BEST Using the Standalone Function
This guide has been adapted from the instructions by justinrpilot and demarley.
Introduction
BEST: Boosted Event Shape Tagger is a neural network that was trained to identify AK8 jets that come from heavy Standard Model particles. This neural network was developed by CMS analysts and is available on GitHub from justinrpilot. Information about how BEST was trained is available on arXiv. This guide describes how to use BEST as a function in a CMS EDAnalyzer.
Instructions
Dependencies
BEST requires CMSSW and was configured on CERN’s lxplus and Fermilab’s lpc. The BEST standalone function can be used with CMSSW_9_4_X
.
In order to install CMSSW on lxplus, execute the following
cmsrel CMSSW_9_4_8
cd CMSSW_9_4_8/src/
scram b
cmsenv
Installation
BEST was programmed in python and trained using scikit-learn. However, the standard EDAnalyzer in CMS uses C++, so BEST requires an additional package in order to become a C++ function. This package can be found here. The first step in setting up BEST is installing this package [2]:
cd CMSSW_9_4_8/src/
mkdir lwtnn
cd lwtnn
git clone https://github.com/demarley/lwtnn.git
cd lwtnn
git checkout CMSSW_8_0_X-compatible
scram b -j8
Now, BEST can be installed and compiled [1].
cd CMSSW_9_4_8/src/
git clone https://github.com/cms-ttbarAC/BESTAnalysis.git
cd BESTAnalysis
git checkout master
cd BoostedEventShapeTagger
scram b -j8
This configuration allows for BEST to be use as a function in CMS’s EDAnalyzer [1].
Using the BEST function
EDAnalyzer modules allow analysts to interact with the CMS framework in order to study physics data.

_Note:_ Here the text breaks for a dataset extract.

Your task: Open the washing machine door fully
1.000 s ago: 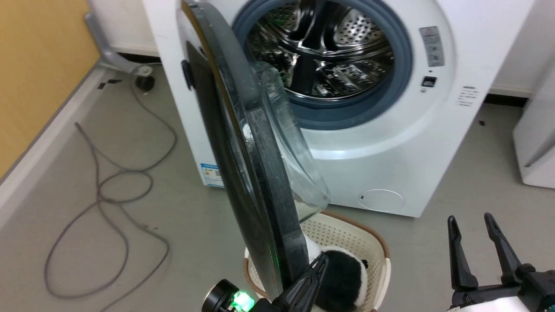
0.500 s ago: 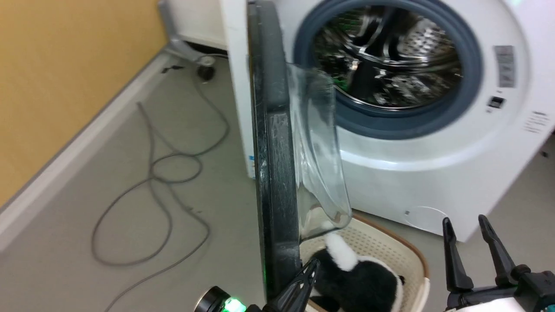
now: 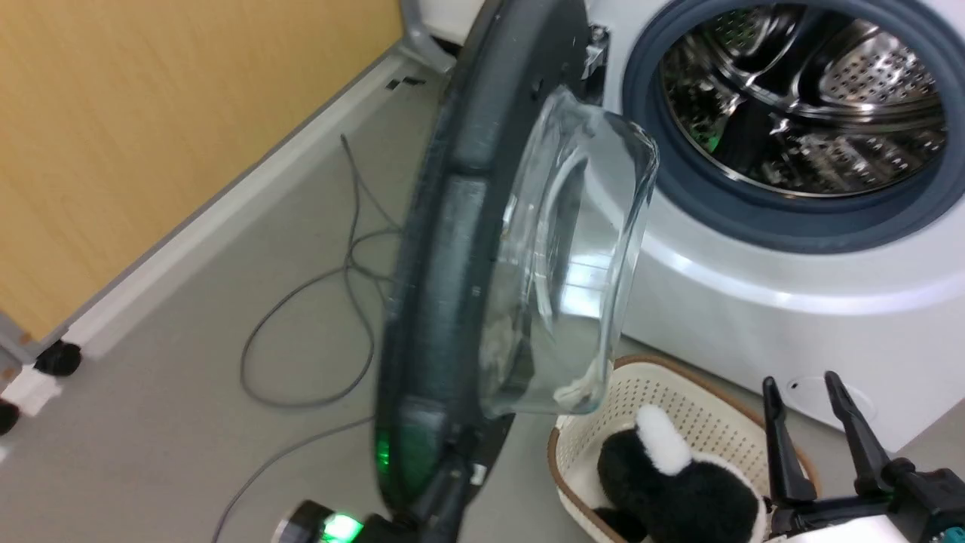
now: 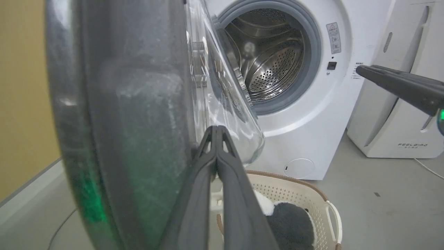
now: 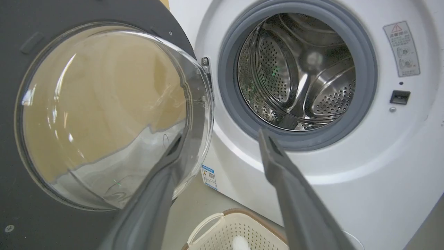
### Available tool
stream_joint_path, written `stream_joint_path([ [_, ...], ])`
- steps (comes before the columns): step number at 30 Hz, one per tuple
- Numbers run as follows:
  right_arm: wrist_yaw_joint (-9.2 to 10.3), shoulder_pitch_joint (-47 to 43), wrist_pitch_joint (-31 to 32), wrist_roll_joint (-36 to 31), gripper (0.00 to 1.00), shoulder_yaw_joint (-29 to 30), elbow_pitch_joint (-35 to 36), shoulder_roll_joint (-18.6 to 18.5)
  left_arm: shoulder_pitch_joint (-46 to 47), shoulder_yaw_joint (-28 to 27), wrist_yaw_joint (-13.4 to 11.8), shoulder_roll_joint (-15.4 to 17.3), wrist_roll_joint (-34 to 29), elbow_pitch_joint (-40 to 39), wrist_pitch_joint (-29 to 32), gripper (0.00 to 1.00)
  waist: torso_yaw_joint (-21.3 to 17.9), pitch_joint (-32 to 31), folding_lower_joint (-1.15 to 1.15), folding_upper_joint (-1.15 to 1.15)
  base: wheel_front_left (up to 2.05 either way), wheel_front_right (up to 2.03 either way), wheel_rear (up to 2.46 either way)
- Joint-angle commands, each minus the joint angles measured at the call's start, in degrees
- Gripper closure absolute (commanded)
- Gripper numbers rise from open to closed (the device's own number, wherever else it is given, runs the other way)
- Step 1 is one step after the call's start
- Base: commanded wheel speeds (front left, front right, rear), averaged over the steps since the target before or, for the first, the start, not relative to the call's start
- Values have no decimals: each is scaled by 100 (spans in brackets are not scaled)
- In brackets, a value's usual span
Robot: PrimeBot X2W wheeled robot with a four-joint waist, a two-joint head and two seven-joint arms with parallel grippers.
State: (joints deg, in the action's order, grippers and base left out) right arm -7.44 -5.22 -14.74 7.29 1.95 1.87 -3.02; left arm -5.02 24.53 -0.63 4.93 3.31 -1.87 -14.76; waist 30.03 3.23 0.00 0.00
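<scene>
Much of the door (image 3: 445, 249), swung out mid-frame left of the washer (image 3: 754, 302), is blurred and cut off above. Fingers of the left gripper (image 4: 216, 129) press together beside its inner face, contact unclear; the right gripper (image 3: 799, 379) stands spread, lower right. Grey floor (image 3: 188, 392), yellow wall (image 3: 151, 113).

The grey floor (image 3: 173, 407) carries the white washing machine (image 3: 754, 302) at the far right; a pale perforated basket (image 3: 709, 411) stands just before it; a grey cable (image 3: 354, 249) lies looped at left; a white appliance (image 4: 399, 114) stands beside the machine.
</scene>
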Motion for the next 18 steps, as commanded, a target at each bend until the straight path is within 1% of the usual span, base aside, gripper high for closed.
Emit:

I will not go into great detail about how to use EDAnalyzer, because there is already a great tutorial in the CMS work book. I did include a couple of useful instructions from this tutorial to get the BEST function up and running.
Getting an EDAnalyzer Template
A template EDAnalyzer can be automatically created by CMSSW.
cd CMSSW_9_4_8/src/
mkdir Demo
cd Demo
mkedanalyzer DemoAnalyzer
cd DemoAnalyzer
scram b
Edit the EDAnalyzer
The directory CMSSSW_9_4_8/src/Demo/DemoAnalyzer/plugins
contains several files that need to be altered. First,
add the necessary functions to the BuildFile.xml
[1].
<use name="lwtnn/lwtnn"/>
<use name="BESTAnalysis/BoostedEventShapeTagger"/>
In the same directory, the DemoAnalyzer.cc file must also be altered [1].
// In the include files
#include "FWCore/ServiceRegistry/interface/Service.h"
#include "CommonTools/UtilAlgos/interface/TFileService.h"
#include "TTree.h"
#include "TFile.h"
#include "BESTAnalysis/BoostedEventShapeTagger/interface/BoostedEventShapeTagger.h"
#include "DataFormats/PatCandidates/interface/Jet.h"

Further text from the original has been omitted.